▼▼▼

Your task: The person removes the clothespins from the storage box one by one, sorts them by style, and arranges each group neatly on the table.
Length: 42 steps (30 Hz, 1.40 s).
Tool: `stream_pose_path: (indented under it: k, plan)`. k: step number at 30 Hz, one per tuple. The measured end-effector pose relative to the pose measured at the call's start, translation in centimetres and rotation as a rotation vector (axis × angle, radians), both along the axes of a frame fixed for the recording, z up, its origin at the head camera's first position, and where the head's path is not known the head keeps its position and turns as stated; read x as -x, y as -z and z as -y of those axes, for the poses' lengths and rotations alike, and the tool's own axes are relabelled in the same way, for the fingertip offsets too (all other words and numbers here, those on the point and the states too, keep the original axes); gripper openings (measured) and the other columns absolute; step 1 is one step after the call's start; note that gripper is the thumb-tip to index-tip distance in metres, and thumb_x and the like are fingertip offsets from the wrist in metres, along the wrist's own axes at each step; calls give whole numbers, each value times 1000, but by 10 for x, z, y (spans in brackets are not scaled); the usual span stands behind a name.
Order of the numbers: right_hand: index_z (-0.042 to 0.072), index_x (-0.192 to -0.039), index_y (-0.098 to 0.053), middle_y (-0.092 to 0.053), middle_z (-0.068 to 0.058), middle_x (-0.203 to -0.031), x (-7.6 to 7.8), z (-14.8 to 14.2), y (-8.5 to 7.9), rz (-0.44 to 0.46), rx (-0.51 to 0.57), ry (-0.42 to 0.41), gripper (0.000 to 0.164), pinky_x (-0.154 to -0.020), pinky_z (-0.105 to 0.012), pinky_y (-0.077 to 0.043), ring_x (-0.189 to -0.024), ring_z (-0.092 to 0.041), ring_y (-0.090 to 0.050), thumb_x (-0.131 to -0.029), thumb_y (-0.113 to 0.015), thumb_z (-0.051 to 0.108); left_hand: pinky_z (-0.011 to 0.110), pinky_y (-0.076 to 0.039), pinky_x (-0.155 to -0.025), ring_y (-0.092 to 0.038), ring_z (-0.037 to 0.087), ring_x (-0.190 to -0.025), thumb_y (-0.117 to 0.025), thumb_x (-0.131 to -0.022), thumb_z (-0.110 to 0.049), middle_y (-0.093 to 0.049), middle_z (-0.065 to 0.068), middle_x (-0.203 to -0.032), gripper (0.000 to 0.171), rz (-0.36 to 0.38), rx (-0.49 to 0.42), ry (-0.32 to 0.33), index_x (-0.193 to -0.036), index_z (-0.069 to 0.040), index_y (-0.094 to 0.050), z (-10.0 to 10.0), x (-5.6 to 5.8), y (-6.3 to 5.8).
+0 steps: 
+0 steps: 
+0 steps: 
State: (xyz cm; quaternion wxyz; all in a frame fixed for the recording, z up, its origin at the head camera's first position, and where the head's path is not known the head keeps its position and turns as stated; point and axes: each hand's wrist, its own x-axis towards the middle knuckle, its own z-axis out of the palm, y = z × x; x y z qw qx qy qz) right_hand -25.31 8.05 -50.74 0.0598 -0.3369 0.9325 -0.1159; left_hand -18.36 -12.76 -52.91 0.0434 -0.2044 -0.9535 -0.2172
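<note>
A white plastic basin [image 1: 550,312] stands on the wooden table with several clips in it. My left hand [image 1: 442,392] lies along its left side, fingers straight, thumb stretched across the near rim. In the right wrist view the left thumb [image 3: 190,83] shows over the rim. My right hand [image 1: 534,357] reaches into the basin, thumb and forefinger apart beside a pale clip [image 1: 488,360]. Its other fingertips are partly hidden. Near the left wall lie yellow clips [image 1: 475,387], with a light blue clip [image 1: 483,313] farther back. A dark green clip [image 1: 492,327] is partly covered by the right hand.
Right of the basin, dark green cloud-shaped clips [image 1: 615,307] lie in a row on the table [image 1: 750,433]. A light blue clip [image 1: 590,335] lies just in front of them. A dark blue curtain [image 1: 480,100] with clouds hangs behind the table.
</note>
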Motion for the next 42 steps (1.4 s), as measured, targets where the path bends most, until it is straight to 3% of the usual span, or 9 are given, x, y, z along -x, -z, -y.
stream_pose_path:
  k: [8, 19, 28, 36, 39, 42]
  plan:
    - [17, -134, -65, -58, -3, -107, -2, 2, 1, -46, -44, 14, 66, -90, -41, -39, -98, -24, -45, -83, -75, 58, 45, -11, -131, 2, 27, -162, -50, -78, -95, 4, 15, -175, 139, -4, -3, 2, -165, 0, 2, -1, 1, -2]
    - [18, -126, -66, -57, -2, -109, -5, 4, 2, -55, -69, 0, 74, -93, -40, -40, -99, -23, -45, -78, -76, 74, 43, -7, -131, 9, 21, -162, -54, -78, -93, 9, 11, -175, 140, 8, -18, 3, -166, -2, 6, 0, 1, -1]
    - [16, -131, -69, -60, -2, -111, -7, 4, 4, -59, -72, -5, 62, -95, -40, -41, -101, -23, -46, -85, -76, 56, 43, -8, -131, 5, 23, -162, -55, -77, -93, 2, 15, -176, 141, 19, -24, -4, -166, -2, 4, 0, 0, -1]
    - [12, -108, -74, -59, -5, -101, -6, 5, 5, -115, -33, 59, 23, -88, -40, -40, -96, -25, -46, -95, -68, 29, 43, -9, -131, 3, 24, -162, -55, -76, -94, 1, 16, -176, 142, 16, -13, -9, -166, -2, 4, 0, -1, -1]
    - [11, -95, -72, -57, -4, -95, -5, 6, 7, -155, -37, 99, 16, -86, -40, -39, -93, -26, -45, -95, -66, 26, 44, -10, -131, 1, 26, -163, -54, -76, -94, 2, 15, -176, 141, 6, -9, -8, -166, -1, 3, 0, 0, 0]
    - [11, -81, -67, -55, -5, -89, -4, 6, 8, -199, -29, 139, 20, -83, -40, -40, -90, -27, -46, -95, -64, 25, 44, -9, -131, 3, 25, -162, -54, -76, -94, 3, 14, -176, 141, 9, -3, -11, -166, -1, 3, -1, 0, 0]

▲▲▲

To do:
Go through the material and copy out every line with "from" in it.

Written response:
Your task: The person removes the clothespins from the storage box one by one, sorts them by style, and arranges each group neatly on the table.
Tool: `stream_pose_path: (indented under it: k, plan)`. k: step number at 30 Hz, one per tuple. The measured end-effector pose relative to the pose measured at the call's start, translation in centimetres and rotation as a rotation vector (axis × angle, radians), both along the axes of a frame fixed for the recording, z up, its origin at the head camera's first position, and where the head's path is not known the head keeps its position and turns as stated; read x as -x, y as -z and z as -y of those axes, for the poses' lengths and rotations alike, and the tool's own axes are relabelled in the same way, for the fingertip offsets too (all other words and numbers here, those on the point and the states too, keep the original axes); gripper openings (measured) and the other columns absolute; step 1 is one step after the call's start; note that gripper is the thumb-tip to index-tip distance in metres, and thumb_x and the like are fingertip offsets from the wrist in metres, along the wrist's own axes at each step; calls give whole numbers, each value times 1000, but by 10 for x, z, y (spans in brackets are not scaled); the usual span stands behind a name.

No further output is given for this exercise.